- TASK OBJECTIVE -
Scan the listing below for the word "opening" and copy every line where it occurs.
* * *
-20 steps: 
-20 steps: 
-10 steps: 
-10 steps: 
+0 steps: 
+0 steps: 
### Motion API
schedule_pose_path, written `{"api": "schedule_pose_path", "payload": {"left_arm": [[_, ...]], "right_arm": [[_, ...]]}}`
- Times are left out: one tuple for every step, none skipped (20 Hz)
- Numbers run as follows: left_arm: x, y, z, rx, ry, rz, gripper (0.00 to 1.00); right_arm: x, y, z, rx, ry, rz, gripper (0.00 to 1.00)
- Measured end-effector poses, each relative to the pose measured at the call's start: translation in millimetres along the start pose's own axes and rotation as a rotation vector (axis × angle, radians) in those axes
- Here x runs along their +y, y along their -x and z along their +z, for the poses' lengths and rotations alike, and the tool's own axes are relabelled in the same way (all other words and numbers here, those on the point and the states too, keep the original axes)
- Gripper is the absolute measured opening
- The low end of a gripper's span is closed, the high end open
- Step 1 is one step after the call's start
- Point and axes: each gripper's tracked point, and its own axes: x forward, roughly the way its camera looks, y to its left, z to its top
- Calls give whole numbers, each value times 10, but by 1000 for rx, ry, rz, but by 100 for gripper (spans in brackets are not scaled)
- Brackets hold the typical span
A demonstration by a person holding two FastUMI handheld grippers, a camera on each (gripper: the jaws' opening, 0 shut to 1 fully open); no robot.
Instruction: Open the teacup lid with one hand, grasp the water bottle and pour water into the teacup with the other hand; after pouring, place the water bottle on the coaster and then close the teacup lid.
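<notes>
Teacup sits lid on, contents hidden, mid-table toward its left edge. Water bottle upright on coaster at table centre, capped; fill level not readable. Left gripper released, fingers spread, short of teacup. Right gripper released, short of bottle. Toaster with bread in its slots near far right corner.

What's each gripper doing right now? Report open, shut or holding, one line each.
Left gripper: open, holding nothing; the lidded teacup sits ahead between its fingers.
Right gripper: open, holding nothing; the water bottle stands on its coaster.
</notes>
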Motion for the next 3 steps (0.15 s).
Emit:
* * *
- EXERCISE SOLUTION -
- Gripper is the absolute measured opening
A demonstration by a person holding two FastUMI handheld grippers, a camera on each (gripper: the jaws' opening, 0 shut to 1 fully open); no robot.

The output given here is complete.